The input parameters 'Url' is the string to parse.

The output parameter 'Components' will contain an array subscripted by the name of the component part with the parsed value as the data.

do ##class(%Net.URLParser).Decompose("http://user:pass@www.intersystems.com:80/path/?name=John#id",.Components)
Components("scheme")="http" Components("netloc")="user:pass@www.intersystems.com:80" Components("userinfo")="user:pass" Components("username")="user" Components("password")="pass" Components("host")="www.intersystems.com" Components("port")=80 Components("path")="/path/" Components("query")="name=John" Components("query",1,"key")="name" Components("query",1,"value")="John" Components("fragment")="id"

All of the components may be undefined, except for path, which is always defined even when it is empty. A URL reference is considered a URL only if it includes a scheme. Otherwise, it is a relative reference (e.g., "../foo/bar"), typically used to express a location relative to another URL.

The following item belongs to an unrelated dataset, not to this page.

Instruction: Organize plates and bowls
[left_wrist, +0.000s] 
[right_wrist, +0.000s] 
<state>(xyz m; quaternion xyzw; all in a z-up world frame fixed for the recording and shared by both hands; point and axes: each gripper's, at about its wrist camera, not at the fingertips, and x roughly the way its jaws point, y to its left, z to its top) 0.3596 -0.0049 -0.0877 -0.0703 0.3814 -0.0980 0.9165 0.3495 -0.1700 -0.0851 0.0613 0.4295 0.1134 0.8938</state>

URLs are described briefly below, please see RFC 3986 for a full description

  • A URL contains the name of the scheme being used (<scheme>) followed by a colon and then a string (the <scheme-specific-part>) whose interpretation depends on the scheme.
  • Scheme names consist of a sequence of characters. The lower case letters "a"--"z", digits, and the characters plus ("+"), period ("."), and hyphen ("-") are allowed. For resiliency, programs interpreting URLs should treat upper case letters as equivalent to lower case in scheme names (e.g., allow "HTTP" as well as "http").
  • While the syntax for the rest of the URL may vary depending on the particular scheme selected, URL schemes that involve the direct use of an IP-based protocol to a specified host on the Internet use a common syntax for the scheme-specific data:
    //<user>:<password>@<host>:<port>/<path>

The different components obey the following rules:

  • username - Some schemes (e.g., ftp) allow the specification of a user name.
  • password - If present, it follows the user name separated from it by a colon ":". The user name (and password), if present, are followed by a commercial at-sign "@". Within the user and password field, any ":", "@", or "/" must be encoded.
    Note that an empty user name or password is different than no user name or password; there is no way to specify a password without specifying a user name. E.g., <URL:ftp://@host.com/> has an empty user name and no password, <URL:ftp://host.com/> has no user name, while <URL:ftp://foo:@host.com/> has a user name of "foo" and an empty password.
  • host - The fully qualified domain name of a network host, or its IP address as a set of four decimal digit groups separated by ".". Fully qualified domain names take the form as described in Section 3.5 of RFC 1034 [13] and Section 2.1 of RFC 1123 [5]: a sequence of domain labels separated by ".", each domain label starting and ending with an alphanumerical character and possibly also containing "-" characters. The rightmost domain label will never start with a digit, though, which syntactically distinguishes all domain names from the IP addresses.
  • port - The port number to connect to. Most schemes designate protocols that have a default port number. Another port number may optionally be supplied, in decimal, separated from the host by a colon. If the port is omitted, the colon is as well.
  • netloc (a.k.a. authority) - The portion of the URL containing the username, password, host, and port. If present, it follows the scheme separated from it by double slash "//". This is provided for when user needs the URL without any parsing. This is normally the same as <user>:<password>@<host>:<port>, but not always.
  • path - The path supplies hierarchical details of how the specified resource can be accessed: a sequence of path segments separated by a slash ("/") character.
  • query - If present, it follows path, separated by "?". It supplies non-hierarchical details typically as a sequence of key-value pairs separated by "&". Values, if present, follow their keys, separated by "=".
  • fragment - If present, it follows path and query, separated by "#".
final classmethod DecomposeQuery(Query As %Library.String, Output Components As %Library.String)
final classmethod Encode(component As %String) as %String
deprecated final classmethod Parse(Url As %Library.String, ByRef Components As %Library.String)
WARNING: This method has been deprecated in favor of Decompose().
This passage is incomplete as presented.